The lung cancer companion diagnostics pipeline is expanding alongside targeted oncology drug development because pharmaceutical companies continue identifying clinically actionable molecular alterations. Development programs increasingly focus on biomarkers, including MET exon 14 skipping, HER2 mutations, RET rearrangements, NRG1 fusions, and resistance-associated genomic variants. Diagnostic developers are validating multiplex assays capable of detecting multiple biomarkers simultaneously, reducing tissue requirements while supporting comprehensive treatment selection.

Liquid biopsy technologies represent one of the fastest-evolving areas within the pipeline because circulating tumor DNA enables repeated genomic assessment throughout treatment. Companies including Guardant Health, Roche Diagnostics, Thermo Fisher Scientific, Illumina, and QIAGEN are expanding assay capabilities that improve analytical sensitivity for low-frequency mutations. Pharmaceutical sponsors increasingly include companion diagnostic endpoints during pivotal oncology trials, strengthening coordinated therapeutic and diagnostic approvals.

Reimbursement Landscape

Reimbursement policies remain a significant determinant of companion diagnostic adoption because advanced genomic testing often involves higher laboratory costs than conventional pathology methods. Public and private healthcare payers increasingly recognize the economic value of biomarker-guided therapy because appropriate patient selection reduces ineffective treatment utilization while improving clinical outcomes. Coverage decisions continue expanding for FDA-approved and guideline-recommended companion diagnostics in several developed healthcare systems.
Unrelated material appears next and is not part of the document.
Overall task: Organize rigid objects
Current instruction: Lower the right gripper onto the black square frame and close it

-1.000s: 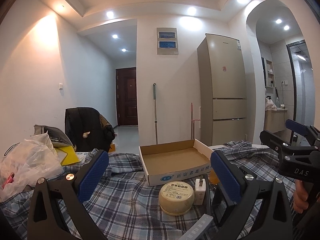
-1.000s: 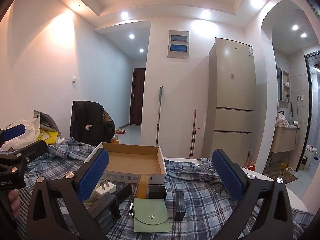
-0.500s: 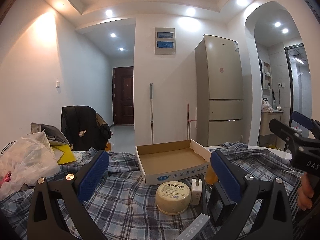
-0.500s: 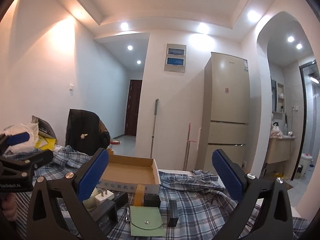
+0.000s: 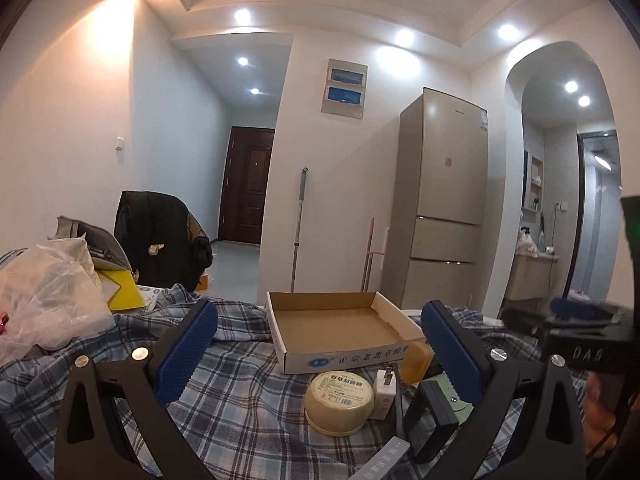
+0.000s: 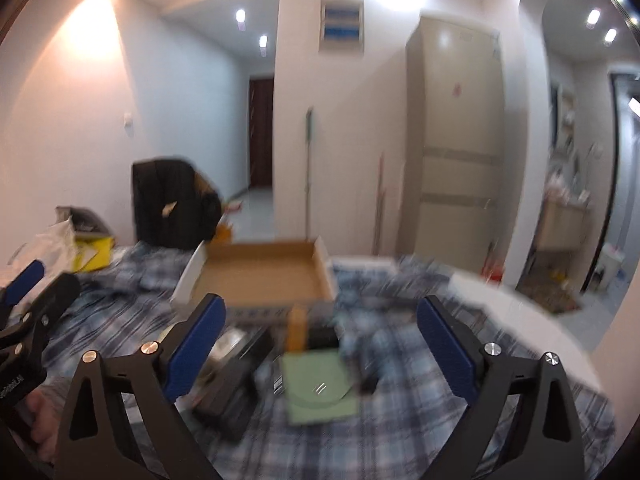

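Rigid objects lie clustered on a blue plaid cloth (image 5: 240,396) just short of an open cardboard box (image 5: 336,320), none of them inside it yet.

Nearest, left wrist view: left gripper (image 5: 320,356) with blue pads spread wide, nothing between them. Low between its fingers, a round cream tin (image 5: 339,402) with a printed label on the lid. Touching the tin's right side, a white plug adapter (image 5: 385,392), prongs up. Right of that, a black block (image 5: 434,414) standing on the cloth, partly behind the right finger. An amber bar (image 5: 416,362) sits against the box's front right corner.

Right wrist view, heavily motion-blurred: right gripper (image 6: 318,350) also wide apart, jaws have just been closing a little, nothing pressed between the pads. Under it, a pale green pouch (image 6: 320,388) flat on the cloth; the amber bar upright just beyond it, a dark block beside that. Finer detail lost to blur.

Each gripper shows at the edge of the other's view; a person's hand (image 6: 38,420) grips the left handle.

Middle distance: box bare inside, printed strip along its front wall. Left, a crumpled plastic bag (image 5: 44,300) and a yellow item.

Far: dark jacket over a chair (image 5: 160,244), a mop handle against the wall, a tall beige fridge (image 5: 444,200), brown door at the corridor end.
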Tool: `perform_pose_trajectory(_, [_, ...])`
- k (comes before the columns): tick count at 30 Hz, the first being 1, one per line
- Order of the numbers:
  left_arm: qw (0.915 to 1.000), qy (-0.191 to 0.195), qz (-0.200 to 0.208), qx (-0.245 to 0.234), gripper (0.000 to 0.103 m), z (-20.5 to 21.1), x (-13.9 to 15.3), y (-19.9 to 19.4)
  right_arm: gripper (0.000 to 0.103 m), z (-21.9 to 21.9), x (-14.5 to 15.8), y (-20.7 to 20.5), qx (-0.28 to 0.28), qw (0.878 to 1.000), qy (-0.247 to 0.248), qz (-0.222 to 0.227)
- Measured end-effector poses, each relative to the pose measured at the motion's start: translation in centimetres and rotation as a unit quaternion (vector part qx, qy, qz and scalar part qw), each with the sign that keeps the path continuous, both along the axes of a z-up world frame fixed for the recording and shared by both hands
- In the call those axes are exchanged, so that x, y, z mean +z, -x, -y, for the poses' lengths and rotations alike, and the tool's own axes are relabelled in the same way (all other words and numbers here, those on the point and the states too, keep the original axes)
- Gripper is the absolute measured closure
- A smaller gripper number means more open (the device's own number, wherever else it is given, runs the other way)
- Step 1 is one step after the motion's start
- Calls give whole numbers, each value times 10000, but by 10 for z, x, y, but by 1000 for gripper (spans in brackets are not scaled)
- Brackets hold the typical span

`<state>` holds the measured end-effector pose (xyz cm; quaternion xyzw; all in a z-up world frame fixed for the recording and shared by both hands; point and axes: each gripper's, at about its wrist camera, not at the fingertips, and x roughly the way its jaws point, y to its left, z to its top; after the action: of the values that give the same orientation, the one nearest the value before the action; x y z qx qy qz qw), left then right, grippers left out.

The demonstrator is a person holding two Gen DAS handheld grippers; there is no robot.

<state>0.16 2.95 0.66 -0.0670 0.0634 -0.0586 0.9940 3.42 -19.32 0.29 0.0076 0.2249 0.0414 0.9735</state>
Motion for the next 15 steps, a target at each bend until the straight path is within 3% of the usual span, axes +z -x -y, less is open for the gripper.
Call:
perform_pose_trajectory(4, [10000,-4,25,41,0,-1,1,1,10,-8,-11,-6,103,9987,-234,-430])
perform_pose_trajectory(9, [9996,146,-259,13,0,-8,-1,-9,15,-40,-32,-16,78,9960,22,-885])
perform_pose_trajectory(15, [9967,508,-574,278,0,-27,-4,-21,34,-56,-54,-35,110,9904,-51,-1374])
Reimbursement variability persists across countries because evidence requirements differ among national healthcare agencies. Comprehensive genomic profiling receives broader reimbursement in markets where precision oncology demonstrates measurable clinical benefit and cost-effectiveness. Emerging healthcare systems continue evaluating funding mechanisms that balance expanding patient access with healthcare budget constraints.

Competitive Landscape

Roche Diagnostics

Roche Diagnostics maintains a leading position in the lung cancer companion diagnostics market through its integrated oncology diagnostics portfolio, including tissue-based and sequencing solutions that support biomarker-guided therapies. The company continues expanding companion diagnostic approvals through collaborations with pharmaceutical partners, strengthening its precision oncology ecosystem.

QIAGEN N.V.

QIAGEN develops companion diagnostic assays and sample-to-insight molecular testing solutions supporting targeted lung cancer therapies. The company is expanding strategic partnerships with biopharmaceutical companies to co-develop biomarker assays aligned with oncology drug pipelines.

Agilent Technologies, Inc.

Agilent Technologies provides pathology and molecular diagnostic solutions, including companion diagnostic assays based on immunohistochemistry and molecular technologies. The company continues strengthening collaborations with pharmaceutical sponsors to support biomarker validation and regulatory submissions.

Thermo Fisher Scientific Inc.

Thermo Fisher Scientific offers comprehensive genomic profiling through its Oncomine portfolio, enabling the detection of multiple actionable lung cancer biomarkers. The company is expanding precision oncology capabilities by integrating sequencing platforms, bioinformatics, and companion diagnostic development.

Illumina, Inc.

Illumina supplies next-generation sequencing platforms that underpin comprehensive genomic profiling for lung cancer companion diagnostics. The company continues advancing high-throughput sequencing technologies that improve the detection of emerging biomarkers and support the adoption of precision medicine.

Guardant Health, Inc.

Guardant Health specializes in liquid biopsy-based companion diagnostics, providing circulating tumor DNA testing for therapy selection and disease monitoring. The company is expanding regulatory approvals and pharmaceutical collaborations to strengthen the clinical adoption of minimally invasive genomic testing.

Key Developments

  • June 2026: Foundation Medicine and SWOG Clinical Trials Partnerships announced a strategic collaboration to advance biomarker-driven research and clinical trials, marking the first collaboration of this nature with a diagnostic company. It is building upon Foundation Medicine's decade-long collaboration with SWOG Cancer Research Network through the Lung Cancer Master Protocol (Lung-MAP) trial, a multi-drug, multi-arm, biomarker-driven clinical trial for patients with lung cancer, with Foundation Medicine bringing genomic testing capabilities and extensive expertise as a global leader in companion diagnostic approvals with 100 approved CDx indications.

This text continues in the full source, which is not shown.